Forem: Daniel Westheide

"Introducing kontextfrei"

Daniel Westheide — Thu, 09 Nov 2017 13:56:28 +0000

This article was originally posted on Daniel Westheide's blog.

For the past 15 months, I have been working on a new library on and off. So far, I have been mostly silent about it, because I didn't feel like it was ready for a wider audience to use – even though we had been using it successfully in production for a while. However, since I broke my silence as long ago as April this year, when I did a talk about it at this year's ScalarConf in Warsaw, a blog post is overdue in which I explain what this library does and why I set out to write it in the first place.

Last year, I was involved in a project that required my team to implement a few Spark applications. For most of them, the business logic was rather complex, so we tried to implement this business logic in a test-driven way, using property-driven tests.

The pain of unit-testing Spark applications

At first glance, it looks like this is a great match. When it comes down to it, a Spark application consists of IO stages (reading from and writing to data sources) and transformations of data sets. The latter constitute our business logic and are relatively easy to separate from the IO parts. They are mostly built from pure functions. Functions like these are usually a perfect fit for test-driven development as well as for property-based testing.

However, all was not great. It may be old news to you if you have been working with Apache Spark for a while, but it turns out that writing real unit tests is not actually supported that well by Spark, and as a result, it can be quite painful. The thing is that in order to create an RDD, we always need a SparkContext, and the most light-weight mechanism for getting one is to create a local SparkContext. Creating a local SparkContext means that we start up a server, which takes a few seconds, and testing our properties with lots of different generated input data takes a really long time. Most certainly, we are losing the fast feedback loop we are used to from developing web applications, for example.

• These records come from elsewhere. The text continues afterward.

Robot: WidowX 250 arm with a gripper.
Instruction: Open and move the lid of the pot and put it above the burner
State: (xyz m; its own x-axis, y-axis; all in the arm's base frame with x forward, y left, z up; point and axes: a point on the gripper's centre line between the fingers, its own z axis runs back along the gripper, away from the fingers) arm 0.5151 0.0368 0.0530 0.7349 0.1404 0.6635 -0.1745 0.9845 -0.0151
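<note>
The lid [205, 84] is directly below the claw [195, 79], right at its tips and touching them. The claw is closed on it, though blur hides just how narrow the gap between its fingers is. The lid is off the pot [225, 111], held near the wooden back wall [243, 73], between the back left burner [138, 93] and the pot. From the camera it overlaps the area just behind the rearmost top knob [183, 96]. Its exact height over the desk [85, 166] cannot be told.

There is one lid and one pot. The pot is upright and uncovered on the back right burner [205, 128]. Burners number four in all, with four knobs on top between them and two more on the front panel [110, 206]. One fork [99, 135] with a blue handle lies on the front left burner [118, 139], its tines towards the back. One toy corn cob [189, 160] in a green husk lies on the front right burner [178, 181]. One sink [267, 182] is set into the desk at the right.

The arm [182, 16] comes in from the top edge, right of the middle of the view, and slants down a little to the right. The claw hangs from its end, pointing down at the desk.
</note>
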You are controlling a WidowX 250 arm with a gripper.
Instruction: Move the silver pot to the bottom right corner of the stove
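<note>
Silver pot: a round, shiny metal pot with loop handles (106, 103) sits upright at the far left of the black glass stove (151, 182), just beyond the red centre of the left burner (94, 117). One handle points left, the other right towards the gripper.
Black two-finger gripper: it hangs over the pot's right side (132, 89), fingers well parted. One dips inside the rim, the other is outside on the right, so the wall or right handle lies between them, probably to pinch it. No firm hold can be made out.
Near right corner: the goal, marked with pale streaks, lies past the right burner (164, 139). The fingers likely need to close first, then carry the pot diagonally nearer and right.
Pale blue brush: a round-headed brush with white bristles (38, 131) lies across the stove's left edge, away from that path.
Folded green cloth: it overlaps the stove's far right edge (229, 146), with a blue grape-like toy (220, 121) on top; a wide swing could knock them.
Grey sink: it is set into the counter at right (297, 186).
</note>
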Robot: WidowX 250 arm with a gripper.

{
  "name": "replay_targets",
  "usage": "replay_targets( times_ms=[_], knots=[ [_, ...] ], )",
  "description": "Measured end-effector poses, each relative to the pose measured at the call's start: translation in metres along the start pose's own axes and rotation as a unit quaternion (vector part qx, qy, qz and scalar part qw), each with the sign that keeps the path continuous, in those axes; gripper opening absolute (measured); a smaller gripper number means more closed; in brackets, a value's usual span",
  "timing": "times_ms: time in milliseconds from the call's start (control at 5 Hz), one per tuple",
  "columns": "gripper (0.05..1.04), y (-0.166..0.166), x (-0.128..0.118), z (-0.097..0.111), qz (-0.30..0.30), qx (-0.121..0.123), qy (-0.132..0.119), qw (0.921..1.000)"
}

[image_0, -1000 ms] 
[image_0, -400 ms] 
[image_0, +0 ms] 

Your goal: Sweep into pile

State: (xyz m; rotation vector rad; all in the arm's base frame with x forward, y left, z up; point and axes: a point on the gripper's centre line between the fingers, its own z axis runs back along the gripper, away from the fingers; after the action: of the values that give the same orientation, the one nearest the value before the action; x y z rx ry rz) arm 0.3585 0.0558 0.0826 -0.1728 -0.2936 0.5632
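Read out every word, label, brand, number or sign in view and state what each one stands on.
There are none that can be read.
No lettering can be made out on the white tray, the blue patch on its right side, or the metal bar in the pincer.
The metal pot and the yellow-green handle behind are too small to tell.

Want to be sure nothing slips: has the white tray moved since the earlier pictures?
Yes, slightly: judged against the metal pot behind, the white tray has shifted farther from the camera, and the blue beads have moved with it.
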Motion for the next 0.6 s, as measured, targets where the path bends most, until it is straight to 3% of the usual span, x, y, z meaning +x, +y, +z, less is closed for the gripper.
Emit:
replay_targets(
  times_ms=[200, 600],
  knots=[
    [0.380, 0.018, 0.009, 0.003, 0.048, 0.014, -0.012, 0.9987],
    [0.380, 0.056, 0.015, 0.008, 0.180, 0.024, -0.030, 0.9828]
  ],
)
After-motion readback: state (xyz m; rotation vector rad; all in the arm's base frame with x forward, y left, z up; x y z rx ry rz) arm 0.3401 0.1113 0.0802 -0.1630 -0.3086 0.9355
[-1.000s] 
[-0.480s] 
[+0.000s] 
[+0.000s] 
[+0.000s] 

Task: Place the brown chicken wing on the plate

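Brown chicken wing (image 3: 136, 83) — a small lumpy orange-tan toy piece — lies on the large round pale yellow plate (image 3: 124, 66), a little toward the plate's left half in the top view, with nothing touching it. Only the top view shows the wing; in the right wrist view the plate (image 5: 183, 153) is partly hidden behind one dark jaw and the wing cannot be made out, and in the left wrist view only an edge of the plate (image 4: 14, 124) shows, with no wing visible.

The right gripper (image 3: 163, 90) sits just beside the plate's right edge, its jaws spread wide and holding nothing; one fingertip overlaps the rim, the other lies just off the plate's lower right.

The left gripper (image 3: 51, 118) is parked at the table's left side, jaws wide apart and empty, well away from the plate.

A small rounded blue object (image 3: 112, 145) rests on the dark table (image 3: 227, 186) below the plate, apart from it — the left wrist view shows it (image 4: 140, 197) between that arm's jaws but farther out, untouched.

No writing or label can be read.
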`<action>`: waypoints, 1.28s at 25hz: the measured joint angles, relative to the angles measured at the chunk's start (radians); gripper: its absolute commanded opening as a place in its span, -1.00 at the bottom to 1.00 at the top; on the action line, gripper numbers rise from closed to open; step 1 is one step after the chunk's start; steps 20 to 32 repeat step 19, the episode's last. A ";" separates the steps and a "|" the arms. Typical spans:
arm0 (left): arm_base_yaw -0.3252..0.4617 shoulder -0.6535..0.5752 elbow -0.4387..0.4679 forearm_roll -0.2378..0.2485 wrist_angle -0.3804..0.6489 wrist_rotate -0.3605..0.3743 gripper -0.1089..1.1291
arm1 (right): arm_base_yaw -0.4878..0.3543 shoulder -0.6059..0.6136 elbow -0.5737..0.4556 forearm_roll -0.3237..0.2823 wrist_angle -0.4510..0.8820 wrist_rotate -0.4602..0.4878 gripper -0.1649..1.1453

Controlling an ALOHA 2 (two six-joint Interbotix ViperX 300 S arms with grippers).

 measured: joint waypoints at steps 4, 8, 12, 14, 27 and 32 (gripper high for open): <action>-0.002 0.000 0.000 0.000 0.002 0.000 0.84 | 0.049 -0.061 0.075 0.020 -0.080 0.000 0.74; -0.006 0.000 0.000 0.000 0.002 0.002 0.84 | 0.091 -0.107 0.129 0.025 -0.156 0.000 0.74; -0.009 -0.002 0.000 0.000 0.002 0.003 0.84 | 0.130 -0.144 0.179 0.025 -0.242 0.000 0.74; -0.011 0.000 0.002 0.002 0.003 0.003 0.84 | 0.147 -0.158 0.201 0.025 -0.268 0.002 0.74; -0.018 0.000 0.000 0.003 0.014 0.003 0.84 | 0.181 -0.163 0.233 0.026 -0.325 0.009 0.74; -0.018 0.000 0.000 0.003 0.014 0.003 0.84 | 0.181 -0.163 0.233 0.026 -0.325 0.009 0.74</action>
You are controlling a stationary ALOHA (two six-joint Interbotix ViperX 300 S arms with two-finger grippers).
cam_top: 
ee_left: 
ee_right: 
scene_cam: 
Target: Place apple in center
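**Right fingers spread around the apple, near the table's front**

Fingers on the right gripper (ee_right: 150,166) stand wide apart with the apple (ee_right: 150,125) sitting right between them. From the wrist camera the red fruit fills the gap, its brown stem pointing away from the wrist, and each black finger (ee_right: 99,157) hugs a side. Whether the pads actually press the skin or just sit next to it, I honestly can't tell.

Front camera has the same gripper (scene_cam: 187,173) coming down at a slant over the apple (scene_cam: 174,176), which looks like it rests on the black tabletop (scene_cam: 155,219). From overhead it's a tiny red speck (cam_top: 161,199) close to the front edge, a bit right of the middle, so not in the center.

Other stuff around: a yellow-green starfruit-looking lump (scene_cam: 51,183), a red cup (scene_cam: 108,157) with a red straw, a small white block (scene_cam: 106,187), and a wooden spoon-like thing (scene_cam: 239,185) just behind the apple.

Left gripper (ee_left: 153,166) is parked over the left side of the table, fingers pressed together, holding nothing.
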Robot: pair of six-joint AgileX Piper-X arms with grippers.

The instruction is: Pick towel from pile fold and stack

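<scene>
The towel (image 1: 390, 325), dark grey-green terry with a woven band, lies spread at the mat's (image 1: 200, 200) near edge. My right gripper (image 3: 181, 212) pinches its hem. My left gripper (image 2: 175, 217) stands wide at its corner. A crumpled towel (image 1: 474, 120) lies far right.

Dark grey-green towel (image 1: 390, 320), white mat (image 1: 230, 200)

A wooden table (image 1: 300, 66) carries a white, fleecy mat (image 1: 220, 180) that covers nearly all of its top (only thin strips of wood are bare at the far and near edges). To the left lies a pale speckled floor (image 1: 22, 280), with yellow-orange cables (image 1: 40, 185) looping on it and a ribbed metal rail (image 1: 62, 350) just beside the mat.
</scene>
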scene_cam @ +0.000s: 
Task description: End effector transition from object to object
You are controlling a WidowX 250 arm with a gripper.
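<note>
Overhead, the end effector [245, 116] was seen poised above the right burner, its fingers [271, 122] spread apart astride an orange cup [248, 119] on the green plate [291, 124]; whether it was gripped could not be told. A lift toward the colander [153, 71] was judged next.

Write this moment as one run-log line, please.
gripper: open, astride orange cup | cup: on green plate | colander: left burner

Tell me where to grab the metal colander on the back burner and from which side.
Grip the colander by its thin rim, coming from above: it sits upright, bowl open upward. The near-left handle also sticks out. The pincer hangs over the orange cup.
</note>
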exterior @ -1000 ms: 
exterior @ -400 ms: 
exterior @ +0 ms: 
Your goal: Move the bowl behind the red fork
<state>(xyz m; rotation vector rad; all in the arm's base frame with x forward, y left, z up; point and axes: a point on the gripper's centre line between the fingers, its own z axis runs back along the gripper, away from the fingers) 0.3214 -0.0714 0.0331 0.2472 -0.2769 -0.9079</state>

Abstracting over RDDs with kontextfrei

Now, we could confine ourselves to only unit-testing the functions that we pass to RDD operators, so that our unit tests do not have any dependency on Spark and can be verified as quickly as we are used to. However, this leaves quite a lot of business logic uncovered. Instead, at a Scala hackathon last May, I started to experiment with the idea of abstracting over Spark's RDD, and kontextfrei was born.

The idea is the following: By abstracting over RDD, we can write business logic that has no dependency on the RDD type. This means that we can also write test properties that are Spark-agnostic. Any Spark-agnostic code like this can either be executed on an RDD (which you would do in your actual Spark application and in your integration tests), or on a local and fast Scala collection (which is really great for unit tests that you continously run locally during development).

Obtaining the library

It's probably easier to show how this works than to describe it with words alone, so let's look at a really minimalistic example, the traditional word count. First, we need to add the necessary dependencies to our SBT build file. Kontextfrei consists of two different modules, kontextfrei-core and kontextfrei-scalatest. The former is what you need to abstract over RDD in your main code base, the former to get some additional support for writing your RDD-independent tests using ScalaTest with ScalaCheck. Let's add them to our build.sbt file, together with the usual
Spark dependency you would need anyway:

resolvers += "dwestheide" at "https://dl.bintray.com/dwestheide/maven"
libraryDependencies += "com.danielwestheide" %% "kontextfrei-core-spark-2.2.0" % "0.6.0"
libraryDependencies += "com.danielwestheide" %% "kontextfrei-scalatest-spark-2.2.0" % "0.6.0" % "test,it"
libraryDependencies += "org.apache.spark" %% "spark-core" % "2.2.0"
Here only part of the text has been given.